Kennedy’s dead. He got shot in the head.
Kennedy’s dead. He got shot in the head.”
The little kid was chanting naively. I thought he was just sing-songing nonsense. When I reached school, the teachers sent us all straight home again. Now I knew something big was up. We watched the news on our little black-and-white TV on Sangamon Street. Lee Harvey Oswald had shot and killed President Kennedy, and everybody in my family was sad. I walked outside; everybody was sad. We went to the store; everybody was sad. The whole country was grieving. I didn’t know anything about politics, but I knew that my president had just been shot. I was sad too.
Not long afterward, Jack Ruby killed Oswald on live TV, and I watched the violence unfold in front of my eyes. As an eight-year-old, I didn’t know what to think about what I’d just seen. About all the turmoil in my country.
About all the changes happening to America.
Sinise, Gary. Grateful American (pp. 17-19). Thomas Nelson. Kindle Edition.
Obviously, I was greatly moved by the author’s words. But simply stating that, without including some background as to how and why, would have resulted in a review with little of value. Hopefully, readers of this review will appreciate my ‘opening up’ to them.
Five stars out of five.
I am striving to produce reviews that help you find books that you want, or avoid books that you wish to avoid. With your help, my improvement will help readers find books they enjoy reading.

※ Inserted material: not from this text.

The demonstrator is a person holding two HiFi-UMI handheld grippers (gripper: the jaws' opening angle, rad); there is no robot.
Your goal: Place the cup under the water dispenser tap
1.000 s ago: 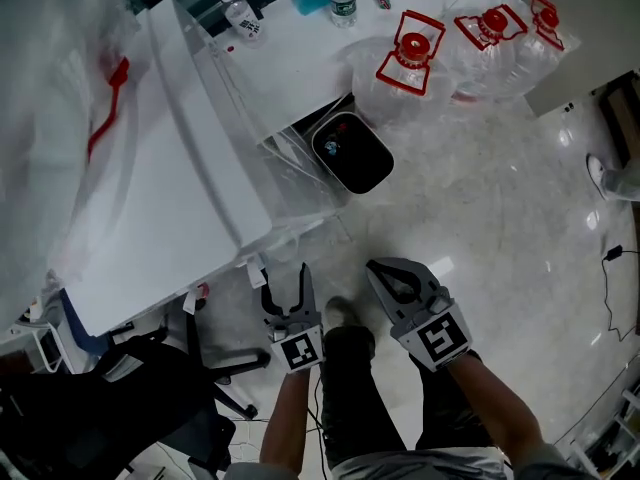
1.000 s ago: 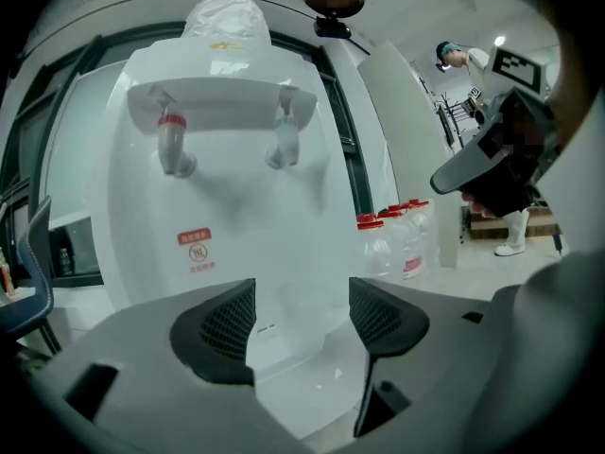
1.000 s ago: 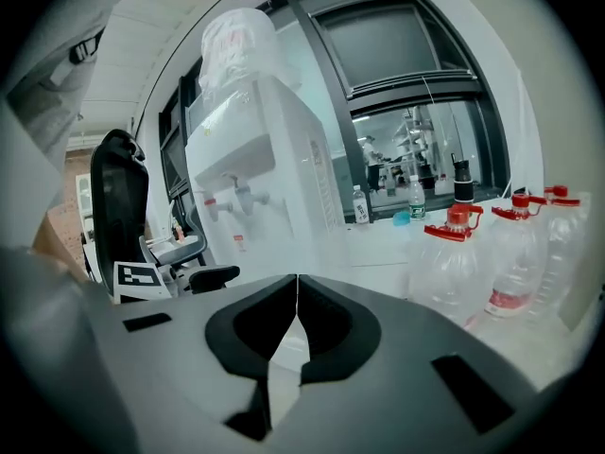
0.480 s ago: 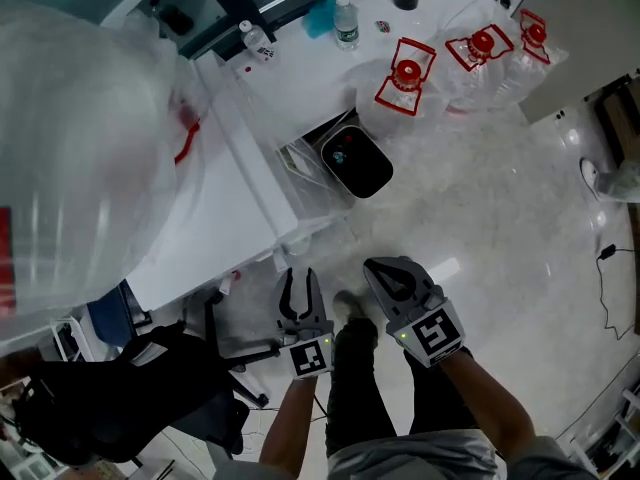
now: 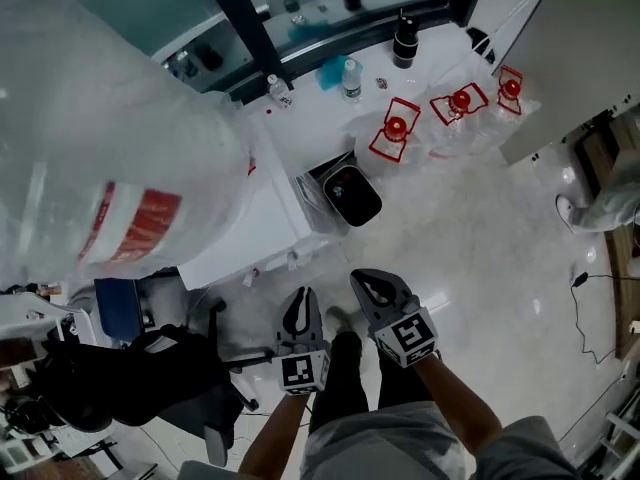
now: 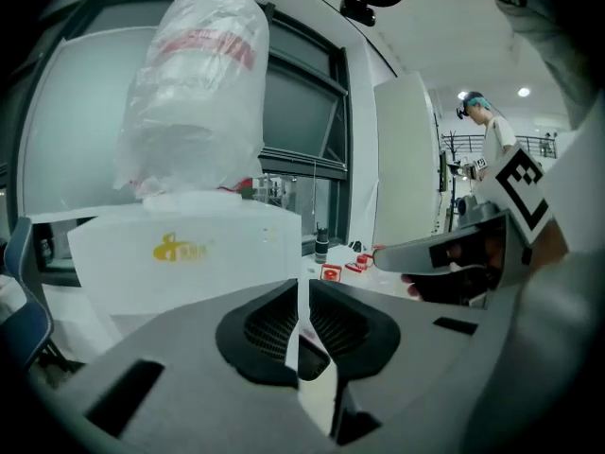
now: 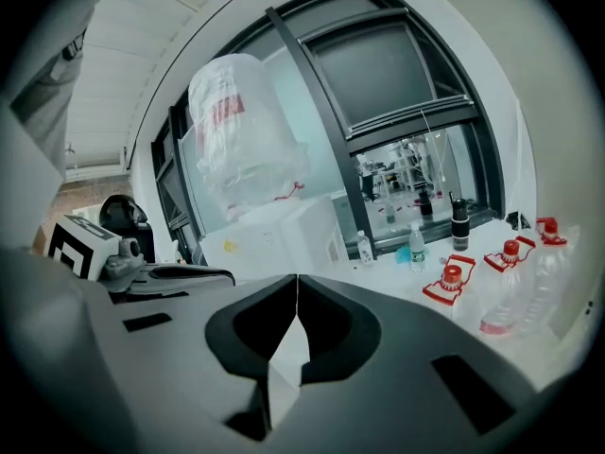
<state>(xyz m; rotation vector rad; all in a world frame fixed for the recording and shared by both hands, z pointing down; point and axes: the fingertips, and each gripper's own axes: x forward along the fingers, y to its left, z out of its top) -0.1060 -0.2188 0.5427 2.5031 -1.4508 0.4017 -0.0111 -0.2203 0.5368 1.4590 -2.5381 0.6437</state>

From the humble beginnings of a hastily thrown together church group of actors to a guy at the pinnacle of success is an unbelievable journey. The stirrings of "there must be more" while doing "The Stand" to the role that would propel him into superstar status as "Lieutenant Dan" the disabled war vet who would not let his disability keep him down and he became somebody thousands (millions?) of veterans wanted to love. He took up the challenge and has tried to live up to those expectations in myriad ways ever since the realization of what his character represented to all these people and tries to pay them back every day.
This is just the story of a man who never forgot where he came from and how he got to where he is and it does try to let the world know why he considers himself a "Grateful American"
Gary tells his story in a casual, conversational tone, beginning with his days as a misguided Chicago youth. The book captivated me immediately. As the pages passed, I began to feel like I was learning about an old friend. He shared his stories so vividly that I could picture him from the curly topped young man first taking the stage, to the proud accomplished actor receiving his award from the Disabled Veterans’ LIFE Memorial Foundation, as if I were recalling a fond memory.
“Grateful American” is an honest, raw, inspiring story of how one man, who could have chosen any path he wanted, chose service. Reading Gary’s story truly did leave me feeling grateful to be an American. His words also inspired me to try, as he has, to do more.
I've read a great number of memoirs of actors, and Sinise's has been the most genuine. There's no sense of arrogance, just this desire to do good and help first responders, vets and others. And for nearly the last 20 years, he's done that - touring with the USO playing in the Lt. Dan Band and being the face/name/money behind countless other charities. A lot of this has flown under the radar - After reading this, you feel inspired to want to do something to help others. There's not a bad word said about others, only this sense that he's a remarkable man who wants to do something to give back to those who serve and to the country. A great book about a great man.